What is expected
What you give back must match the data below character for character.

Information provided
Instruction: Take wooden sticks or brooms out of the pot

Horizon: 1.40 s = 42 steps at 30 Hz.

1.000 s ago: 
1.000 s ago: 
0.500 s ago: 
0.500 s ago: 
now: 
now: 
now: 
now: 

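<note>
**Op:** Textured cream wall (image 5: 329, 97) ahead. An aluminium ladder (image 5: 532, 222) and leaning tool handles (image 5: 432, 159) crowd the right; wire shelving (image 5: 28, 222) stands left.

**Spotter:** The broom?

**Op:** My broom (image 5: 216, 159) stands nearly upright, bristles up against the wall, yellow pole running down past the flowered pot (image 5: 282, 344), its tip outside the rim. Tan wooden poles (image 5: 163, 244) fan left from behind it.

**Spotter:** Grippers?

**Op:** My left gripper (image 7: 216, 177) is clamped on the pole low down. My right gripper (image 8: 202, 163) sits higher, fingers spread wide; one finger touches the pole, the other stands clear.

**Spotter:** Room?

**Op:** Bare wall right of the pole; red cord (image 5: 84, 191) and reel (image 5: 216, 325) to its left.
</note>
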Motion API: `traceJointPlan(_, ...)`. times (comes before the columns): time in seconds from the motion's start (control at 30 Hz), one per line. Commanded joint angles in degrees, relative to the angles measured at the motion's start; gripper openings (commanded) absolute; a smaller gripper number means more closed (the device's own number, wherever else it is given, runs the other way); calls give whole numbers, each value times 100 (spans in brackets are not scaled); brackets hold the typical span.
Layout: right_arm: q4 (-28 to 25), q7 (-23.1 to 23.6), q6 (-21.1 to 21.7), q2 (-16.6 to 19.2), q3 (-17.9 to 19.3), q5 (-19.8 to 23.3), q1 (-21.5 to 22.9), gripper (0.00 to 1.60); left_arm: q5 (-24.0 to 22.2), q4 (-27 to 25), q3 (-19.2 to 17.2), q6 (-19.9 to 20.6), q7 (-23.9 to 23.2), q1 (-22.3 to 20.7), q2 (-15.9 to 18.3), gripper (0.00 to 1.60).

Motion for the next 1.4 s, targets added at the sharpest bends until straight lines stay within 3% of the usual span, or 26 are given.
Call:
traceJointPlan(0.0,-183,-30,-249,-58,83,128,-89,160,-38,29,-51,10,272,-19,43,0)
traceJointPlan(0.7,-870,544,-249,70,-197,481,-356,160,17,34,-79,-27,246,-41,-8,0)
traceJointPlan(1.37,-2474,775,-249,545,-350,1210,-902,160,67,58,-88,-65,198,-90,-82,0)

Completed exercise
Instruction: Take wooden sticks or brooms out of the pot

Horizon: 1.40 s = 42 steps at 30 Hz.

1.000 s ago: 
1.000 s ago: 
0.500 s ago: 
0.500 s ago: 
now: 
now: 
now: 
now: 

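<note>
**Op:** Textured cream wall (image 5: 329, 97) ahead. An aluminium ladder (image 5: 532, 222) and leaning tool handles (image 5: 432, 159) crowd the right; wire shelving (image 5: 28, 222) stands left.

**Spotter:** The broom?

**Op:** My broom (image 5: 216, 159) stands nearly upright, bristles up against the wall, yellow pole running down past the flowered pot (image 5: 282, 344), its tip outside the rim. Tan wooden poles (image 5: 163, 244) fan left from behind it.

**Spotter:** Grippers?

**Op:** My left gripper (image 7: 216, 177) is clamped on the pole low down. My right gripper (image 8: 202, 163) sits higher, fingers spread wide; one finger touches the pole, the other stands clear.

**Spotter:** Room?

**Op:** Bare wall right of the pole; red cord (image 5: 84, 191) and reel (image 5: 216, 325) to its left.
</note>
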Motion API: `traceJointPlan(_, ...)`. times (comes before the columns): time in seconds from the motion's start (control at 30 Hz), one per line. Commanded joint angles in degrees, relative to the angles measured at the motion's start; gripper openings (commanded) absolute; a smaller gripper number means more closed (the device's own number, wherever else it is given, runs the other way); calls give whole numbers, each value times 100 (spans in brackets are not scaled); brackets hold the typical span.
Layout: right_arm: q4 (-28 to 25), q7 (-23.1 to 23.6), q6 (-21.1 to 21.7), q2 (-16.6 to 19.2), q3 (-17.9 to 19.3), q5 (-19.8 to 23.3), q1 (-21.5 to 22.9), gripper (0.00 to 1.60); left_arm: q5 (-24.0 to 22.2), q4 (-27 to 25), q3 (-19.2 to 17.2), q6 (-19.9 to 20.6), q7 (-23.9 to 23.2), q1 (-22.3 to 20.7), q2 (-15.9 to 18.3), gripper (0.00 to 1.60).

Motion for the next 1.4 s, targets added at the sharpest bends until straight lines stay within 3% of the usual span, or 26 are given.
Call:
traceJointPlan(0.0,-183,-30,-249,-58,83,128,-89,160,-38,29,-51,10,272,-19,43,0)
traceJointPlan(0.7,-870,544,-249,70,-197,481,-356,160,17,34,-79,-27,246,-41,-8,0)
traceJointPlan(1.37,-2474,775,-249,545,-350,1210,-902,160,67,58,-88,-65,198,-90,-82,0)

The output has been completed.